MHCflurry 2.0 is the leading open-source alternative — competitive, considerably faster, models antigen processing, and is trivially scriptable into Python pipelines. MixMHCpred takes a motif-based route. In practice these tools agree closely on strong binders and diverge on edge cases, which is why mature pipelines often run more than one and combine the scores rather than trusting a single model.
- NetMHCpan-4.1 — Pan-allele class I binding + eluted-ligand presentation (the baseline)
- NetMHCIIpan-4.0 — Class II presentation prediction
- MHCflurry 2.0 — Open-source, fast, models antigen processing
- MixMHCpred — Motif-based class I predictor
- pVACtools — The reference end-to-end open-source pipeline
A peptide can be perfectly presented on HLA and still provoke no T-cell response — and current tools predict presentation far better than they predict immunogenicity. This is the gap the whole field is racing to close, and it is where the newest AI is concentrated: protein language models adapted to peptide–HLA data, structure-based scoring from the AlphaFold/ESM lineage, and TCR–pMHC models that try to ask the real question — will this patient's T cells recognize it?

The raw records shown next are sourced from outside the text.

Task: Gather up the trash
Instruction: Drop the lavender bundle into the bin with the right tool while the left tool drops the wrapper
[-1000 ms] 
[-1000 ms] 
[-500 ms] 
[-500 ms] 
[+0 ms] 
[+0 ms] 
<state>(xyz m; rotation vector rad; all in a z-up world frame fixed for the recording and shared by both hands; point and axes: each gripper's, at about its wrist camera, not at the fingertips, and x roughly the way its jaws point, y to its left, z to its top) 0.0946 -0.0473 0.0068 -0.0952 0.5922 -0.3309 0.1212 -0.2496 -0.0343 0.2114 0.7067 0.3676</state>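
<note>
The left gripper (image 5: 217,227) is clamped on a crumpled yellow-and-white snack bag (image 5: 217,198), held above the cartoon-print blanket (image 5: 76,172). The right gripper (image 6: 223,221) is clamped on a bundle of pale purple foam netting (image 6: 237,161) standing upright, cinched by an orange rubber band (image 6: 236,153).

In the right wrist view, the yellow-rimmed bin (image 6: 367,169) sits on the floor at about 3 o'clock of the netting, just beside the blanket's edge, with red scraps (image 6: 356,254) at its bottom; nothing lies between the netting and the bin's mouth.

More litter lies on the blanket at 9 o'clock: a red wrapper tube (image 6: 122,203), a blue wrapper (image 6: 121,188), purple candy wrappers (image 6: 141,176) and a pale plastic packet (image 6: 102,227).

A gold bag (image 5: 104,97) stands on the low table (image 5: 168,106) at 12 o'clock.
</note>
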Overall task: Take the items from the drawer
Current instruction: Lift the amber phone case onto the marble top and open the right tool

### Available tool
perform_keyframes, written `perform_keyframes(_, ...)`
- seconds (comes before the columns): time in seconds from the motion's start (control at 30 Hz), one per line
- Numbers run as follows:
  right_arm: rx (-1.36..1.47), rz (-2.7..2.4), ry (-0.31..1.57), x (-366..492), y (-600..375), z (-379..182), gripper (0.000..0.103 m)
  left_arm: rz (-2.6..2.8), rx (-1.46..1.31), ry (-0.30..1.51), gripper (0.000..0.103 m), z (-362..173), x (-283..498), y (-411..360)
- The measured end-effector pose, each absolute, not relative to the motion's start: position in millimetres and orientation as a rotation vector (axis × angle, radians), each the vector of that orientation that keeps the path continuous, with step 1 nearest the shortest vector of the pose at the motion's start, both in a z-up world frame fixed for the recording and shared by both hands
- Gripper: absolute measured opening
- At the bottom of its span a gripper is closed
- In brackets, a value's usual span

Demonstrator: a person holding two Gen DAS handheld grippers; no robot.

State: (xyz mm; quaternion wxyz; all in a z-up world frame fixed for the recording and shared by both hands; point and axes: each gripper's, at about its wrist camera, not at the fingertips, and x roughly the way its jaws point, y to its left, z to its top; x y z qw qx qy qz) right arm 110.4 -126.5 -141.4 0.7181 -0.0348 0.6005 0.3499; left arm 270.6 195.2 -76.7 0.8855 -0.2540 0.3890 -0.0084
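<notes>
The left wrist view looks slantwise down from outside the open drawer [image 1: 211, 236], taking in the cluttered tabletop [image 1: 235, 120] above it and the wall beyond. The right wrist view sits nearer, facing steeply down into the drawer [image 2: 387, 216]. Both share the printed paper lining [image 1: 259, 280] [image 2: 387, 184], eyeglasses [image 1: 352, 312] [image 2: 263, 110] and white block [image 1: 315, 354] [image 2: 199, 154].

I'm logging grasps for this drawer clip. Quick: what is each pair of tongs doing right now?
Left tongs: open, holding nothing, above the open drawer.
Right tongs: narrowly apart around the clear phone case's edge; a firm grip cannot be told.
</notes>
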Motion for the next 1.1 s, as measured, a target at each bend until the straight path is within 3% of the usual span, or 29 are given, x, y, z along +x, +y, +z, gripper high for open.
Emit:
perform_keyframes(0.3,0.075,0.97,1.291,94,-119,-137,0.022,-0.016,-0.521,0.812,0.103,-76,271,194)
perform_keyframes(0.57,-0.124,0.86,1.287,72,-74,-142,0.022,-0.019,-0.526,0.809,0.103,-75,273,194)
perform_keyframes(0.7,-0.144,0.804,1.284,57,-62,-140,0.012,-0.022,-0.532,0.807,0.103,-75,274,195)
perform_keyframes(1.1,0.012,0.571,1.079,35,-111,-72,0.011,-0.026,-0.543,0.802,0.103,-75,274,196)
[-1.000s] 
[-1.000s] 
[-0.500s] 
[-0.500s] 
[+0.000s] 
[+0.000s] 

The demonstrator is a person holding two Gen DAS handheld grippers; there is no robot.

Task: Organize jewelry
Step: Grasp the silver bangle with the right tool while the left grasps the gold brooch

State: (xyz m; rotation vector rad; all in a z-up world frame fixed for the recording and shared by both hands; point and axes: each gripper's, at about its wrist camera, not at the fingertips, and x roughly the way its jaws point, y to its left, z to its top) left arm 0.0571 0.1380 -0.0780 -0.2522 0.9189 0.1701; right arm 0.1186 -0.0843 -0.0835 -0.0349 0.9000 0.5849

For anyone evaluating tools, this is the honest bottom line: the binding rung is solved well enough to be a commodity, so a pipeline's value lives in how it handles variants, presentation, and especially how it ranks for immunogenicity. Be skeptical of any tool that markets a high binding accuracy as if it were the same as picking neoantigens that work — it isn't.
If you want a maintained, well-documented reference with the widest variant and MHC-class coverage, start with pVACtools. If you want a single command from raw reads with immunogenicity built in, look at Seq2Neo. If immunogenicity-aware ranking is your priority, pTuneos and the feature-aggregation layer NeoFox are worth a look. If you need mass-spec presentation validation, ProGeo-neo. For the binding step beneath any of them, NetMHCpan-4.1 is the safe default and MHCflurry the fast, open, scriptable companion — and running both is a reasonable hedge.
Commercial platforms (for example the AI-driven pipelines inside Evaxion, BioNTech and Moderna's programs) layer proprietary immunogenicity models and larger private datasets on top of this same conceptual stack, but they are not publicly runnable; the open-source tools above are what an external team can actually deploy and benchmark today.
This landscape is maintained — capabilities, versions and benchmarks move quickly, and any specific claim here should be checked against each project's current documentation. Last reviewed 2026-05-30.